Le Captagon représente une manne d’argent pour Daesh, qui l’utilise aussi pour droguer ses combattants. - Joseph Eid - AFP
Certains témoins des attentats du 13 novembre racontent le comportement parfois erratique des terroristes. Une attitude qui pourrait s’expliquer par la prise d’une drogue bien connue des jihadistes : le Captagon.
Les terroristes qui ont frappé Saint-Denis et Paris étaient-ils sous l’emprise de stupéfiants ? La question se pose à la lecture de certains témoignages. Une substance est particulièrement suspectée : le Captagon. On la surnomme parfois "la drogue du djihad".
Quelques centimes par cachet
Un cachet de Captagon coûte quelques centimes d’euros à la fabrication. Une drogue bon marché qui provoque "une sorte d’euphorie" comme l’expliquait Ramzi Haddad, psychiatre, à l’agence de presse Reuters l’été dernier. Une euphorie factice qui expliquerait comment des hommes peuvent commettre de tels actes sans ciller.
Autre avantage tactique pour les commanditaire de ces attentats, et qui leur assure des soldats toujours plus "performants", le Captagon supprime la faim et la fatigue. Ces effets sont le résultat d’un mélange de substances puissantes. La fénéthylline, une molécule amphétaminique, est associée à de la caféine pour un résultat qui décuple les capacités du sujet en stimulant sa production de dopamine.
Utilisée à Sousse
Cette drogue a notamment été trouvée dans l’organisme du terroriste qui avait attaqué un hôtel à Sousse (Tunisie) en juin dernier.
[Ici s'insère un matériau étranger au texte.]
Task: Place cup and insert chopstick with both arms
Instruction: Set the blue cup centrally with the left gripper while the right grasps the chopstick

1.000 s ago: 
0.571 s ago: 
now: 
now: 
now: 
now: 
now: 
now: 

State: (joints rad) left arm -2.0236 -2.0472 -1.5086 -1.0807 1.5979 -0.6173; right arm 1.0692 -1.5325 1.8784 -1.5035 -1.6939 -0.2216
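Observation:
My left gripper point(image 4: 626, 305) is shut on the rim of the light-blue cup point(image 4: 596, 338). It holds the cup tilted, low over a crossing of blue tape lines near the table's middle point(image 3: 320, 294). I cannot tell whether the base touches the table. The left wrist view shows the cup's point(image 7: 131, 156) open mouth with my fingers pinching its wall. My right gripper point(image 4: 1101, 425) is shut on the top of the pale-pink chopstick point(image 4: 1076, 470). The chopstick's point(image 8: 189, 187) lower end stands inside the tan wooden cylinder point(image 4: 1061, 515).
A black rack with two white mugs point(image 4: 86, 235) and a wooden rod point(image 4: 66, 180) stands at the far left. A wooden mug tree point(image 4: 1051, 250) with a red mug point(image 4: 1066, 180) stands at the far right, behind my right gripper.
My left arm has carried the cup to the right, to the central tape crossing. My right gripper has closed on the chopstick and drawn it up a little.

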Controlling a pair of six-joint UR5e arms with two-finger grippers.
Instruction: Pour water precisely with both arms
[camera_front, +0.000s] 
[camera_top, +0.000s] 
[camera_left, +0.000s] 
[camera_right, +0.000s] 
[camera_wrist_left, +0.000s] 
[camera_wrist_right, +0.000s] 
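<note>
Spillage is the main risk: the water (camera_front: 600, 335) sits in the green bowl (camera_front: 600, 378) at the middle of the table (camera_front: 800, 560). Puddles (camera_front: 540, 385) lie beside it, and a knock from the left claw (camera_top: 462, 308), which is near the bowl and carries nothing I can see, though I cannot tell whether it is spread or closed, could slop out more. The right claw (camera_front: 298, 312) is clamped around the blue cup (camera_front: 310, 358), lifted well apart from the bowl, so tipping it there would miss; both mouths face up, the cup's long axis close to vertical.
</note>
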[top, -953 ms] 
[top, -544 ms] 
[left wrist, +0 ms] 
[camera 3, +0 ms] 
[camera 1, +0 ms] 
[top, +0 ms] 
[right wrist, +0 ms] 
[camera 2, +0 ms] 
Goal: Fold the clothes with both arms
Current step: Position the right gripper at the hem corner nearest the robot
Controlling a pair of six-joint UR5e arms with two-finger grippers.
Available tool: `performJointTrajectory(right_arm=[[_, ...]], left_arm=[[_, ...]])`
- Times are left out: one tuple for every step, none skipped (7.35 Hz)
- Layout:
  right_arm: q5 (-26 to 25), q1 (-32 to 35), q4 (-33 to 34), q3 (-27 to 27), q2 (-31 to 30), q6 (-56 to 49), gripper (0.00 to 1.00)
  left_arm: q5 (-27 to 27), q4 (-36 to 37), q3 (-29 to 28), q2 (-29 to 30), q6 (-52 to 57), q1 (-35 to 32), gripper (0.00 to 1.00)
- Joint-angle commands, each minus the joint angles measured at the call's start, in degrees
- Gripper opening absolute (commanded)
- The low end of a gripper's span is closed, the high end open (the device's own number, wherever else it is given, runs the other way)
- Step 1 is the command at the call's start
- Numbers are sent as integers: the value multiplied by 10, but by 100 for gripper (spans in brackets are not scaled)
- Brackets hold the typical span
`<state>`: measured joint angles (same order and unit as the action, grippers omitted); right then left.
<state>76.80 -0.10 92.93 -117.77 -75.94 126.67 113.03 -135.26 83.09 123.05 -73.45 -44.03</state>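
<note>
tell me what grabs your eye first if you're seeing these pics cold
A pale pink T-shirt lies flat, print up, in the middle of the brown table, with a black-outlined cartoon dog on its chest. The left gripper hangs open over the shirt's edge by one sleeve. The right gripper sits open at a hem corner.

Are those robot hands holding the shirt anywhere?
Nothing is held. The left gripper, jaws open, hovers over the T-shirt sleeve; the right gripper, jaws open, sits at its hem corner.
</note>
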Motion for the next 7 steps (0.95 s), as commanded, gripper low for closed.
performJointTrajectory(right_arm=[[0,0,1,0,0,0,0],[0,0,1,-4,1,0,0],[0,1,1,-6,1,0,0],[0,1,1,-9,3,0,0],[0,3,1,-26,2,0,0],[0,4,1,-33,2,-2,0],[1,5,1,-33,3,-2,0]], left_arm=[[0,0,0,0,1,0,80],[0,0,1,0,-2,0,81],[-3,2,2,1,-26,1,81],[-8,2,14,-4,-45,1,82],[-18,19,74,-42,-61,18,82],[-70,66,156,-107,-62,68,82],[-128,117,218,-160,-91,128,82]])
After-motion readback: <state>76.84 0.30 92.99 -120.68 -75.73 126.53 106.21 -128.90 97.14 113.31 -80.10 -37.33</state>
L’attaque avait fait 38 morts et 39 blessés avant que l’assaillant ne soit abattu par la police.
Utilisé par les djihadistes pour décupler leur énergie, le Captagon est aussi un business juteux pour Daesh qui a relancé sa production. La fabrication de Captagon ne coûte presque rien alors que son prix de vente, lui, a considérablement augmenté.
Ainsi, Europe 1 estime qu’un sac de 200.000 pilules ne coûte que quelques milliers d’euros à produire, alors qu’il se revend plus d’un million d’euros. Une manne d’argent pour l’organisation terroriste.